Hal:「Hagakure」にはもともと箏の音が入っていたので、そこはそのままにしました。むしろ、僕の役割としてはあまり和に寄りすぎないようにというところを意識してたところが多かったですね。和なところとシンフォニックなところを融合させるためにはどうしたらいいか、という考え方をしていったんです。

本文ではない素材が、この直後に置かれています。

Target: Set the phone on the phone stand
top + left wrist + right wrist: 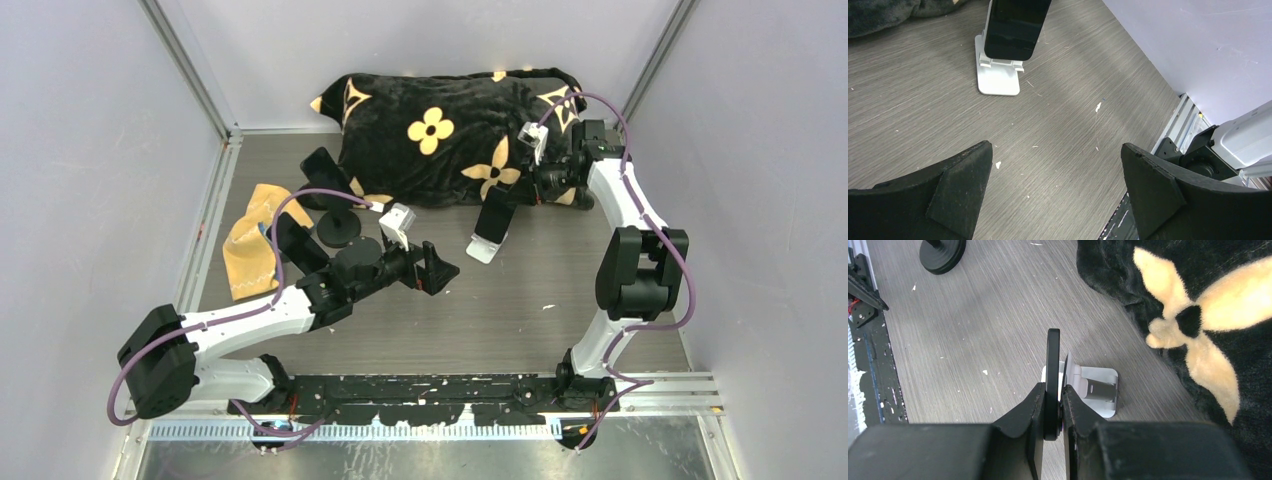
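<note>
The black phone (497,213) stands tilted over the white phone stand (484,247) at the table's middle right. My right gripper (520,195) is shut on its upper end. From the right wrist I see the phone (1053,357) edge-on between my right gripper's (1054,390) pads, with the stand (1098,387) just behind it. In the left wrist view the phone (1015,27) leans against the stand (998,80), its lower edge at the front lip. My left gripper (1055,147) is open and holds nothing, low over bare table left of the stand (440,270).
A black blanket with yellow flowers (450,130) lies along the back, close behind the stand. A black round-based holder (335,215) and a yellow cloth (250,240) sit at the left. Grey walls close in both sides.
</note>
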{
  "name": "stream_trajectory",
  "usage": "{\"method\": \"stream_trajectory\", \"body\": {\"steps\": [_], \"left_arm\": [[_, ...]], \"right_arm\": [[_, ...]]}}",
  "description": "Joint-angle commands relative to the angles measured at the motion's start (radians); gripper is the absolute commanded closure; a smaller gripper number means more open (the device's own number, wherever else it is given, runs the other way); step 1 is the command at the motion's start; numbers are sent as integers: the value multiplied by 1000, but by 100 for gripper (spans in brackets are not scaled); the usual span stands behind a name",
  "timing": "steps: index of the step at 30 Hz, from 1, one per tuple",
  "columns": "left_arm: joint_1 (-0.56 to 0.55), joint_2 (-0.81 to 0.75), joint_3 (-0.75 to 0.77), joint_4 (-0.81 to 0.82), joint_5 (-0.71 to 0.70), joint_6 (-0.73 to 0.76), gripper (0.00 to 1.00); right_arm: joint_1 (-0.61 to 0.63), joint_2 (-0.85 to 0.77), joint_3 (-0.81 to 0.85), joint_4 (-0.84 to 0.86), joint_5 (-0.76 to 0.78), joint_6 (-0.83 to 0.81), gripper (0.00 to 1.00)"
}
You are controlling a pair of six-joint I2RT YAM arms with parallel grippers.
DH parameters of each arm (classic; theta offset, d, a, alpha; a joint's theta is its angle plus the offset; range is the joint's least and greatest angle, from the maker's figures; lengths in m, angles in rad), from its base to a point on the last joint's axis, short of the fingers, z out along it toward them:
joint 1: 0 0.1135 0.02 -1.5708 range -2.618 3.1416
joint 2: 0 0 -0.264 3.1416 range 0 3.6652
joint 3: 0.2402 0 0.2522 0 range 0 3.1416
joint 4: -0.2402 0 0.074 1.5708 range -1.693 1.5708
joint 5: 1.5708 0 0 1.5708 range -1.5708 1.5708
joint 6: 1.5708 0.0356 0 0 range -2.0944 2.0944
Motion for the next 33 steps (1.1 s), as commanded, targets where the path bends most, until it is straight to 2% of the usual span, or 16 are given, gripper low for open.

-では、今作の中でおふたりそれぞれの推し曲も教えていただけますか?

Yama:リリック・ビデオを作った「Into the Misty Rain」はEthereal Sinが得意とするシンフォニック・ブラック・メタル曲ですが、3曲目の「Like a Garuda」と5曲目の「Dash across the Sky and Sea」に関してはメロディック・デス・メタル的なカラーが強いので、ブラック・メタル好き以外の方にも楽しんでいただけると思いますね。でも、私個人としてのイチ推しは1曲目のSE「Time of Invocation」明けに来るドラマチックな「Beyond the Love and Hate」です。曲自体も長いですし、内容も初めて聴く方に向けてのイチ推しとはちょっと言いにくいところもありますけど、この曲の詞は大正時代に書かれている(この曲の日本語タイトルと)同名の小説"恩讐の彼方に"にインスパイアを受けて書いたもので、物語性の面でもとても気に入っています。

Hal:僕の推し曲は「Braveheart again」です。デモに入っていたブラスの音がタイトル通りに勇ましさを出していたので、この曲はそこからどんどんイメージを広げていきました。ブラック・メタルだけど聴きやすい、っていう曲でもあると思います。

Yama:この詞の内容は、昔、戦争で闘っていたことのある老人が、家族が危機に晒される事態に陥ったとき、再び剣をとり戦場に戻るっていうお話です。これは中世が舞台ですね。

-いやはや。こうなってくると、この"第一章"の続きが気になってきますよ。

Yama:Ethereal Sinの楽曲はどれも1曲ずつが独立した物語ではあるのですが、『Time of Requiem』ではアルバム2枚を通し、様々なかたちで死や闘いや人生をモチーフとしながらそれに対する数々のレクイエムが詰まっているんです。そう遠くないうちに発表されるであろう"第二章"は曲や写真のイメージもこの"第一章"とはまた少し違う壮大なテイストになっていくと思いますので、そちらもぜひ楽しみにしていてください。といっても、まだ完成はしてませんので、私もどうなっていくのかすごく興味深いです(笑)。Halにも、"第二章"はより壮大さを出していくつもりでここからは取り組んでいってほしいです。よろしくお願いします!

Hal:最後の仕上げに向けて、僕もこれからさらに頑張ります(笑)。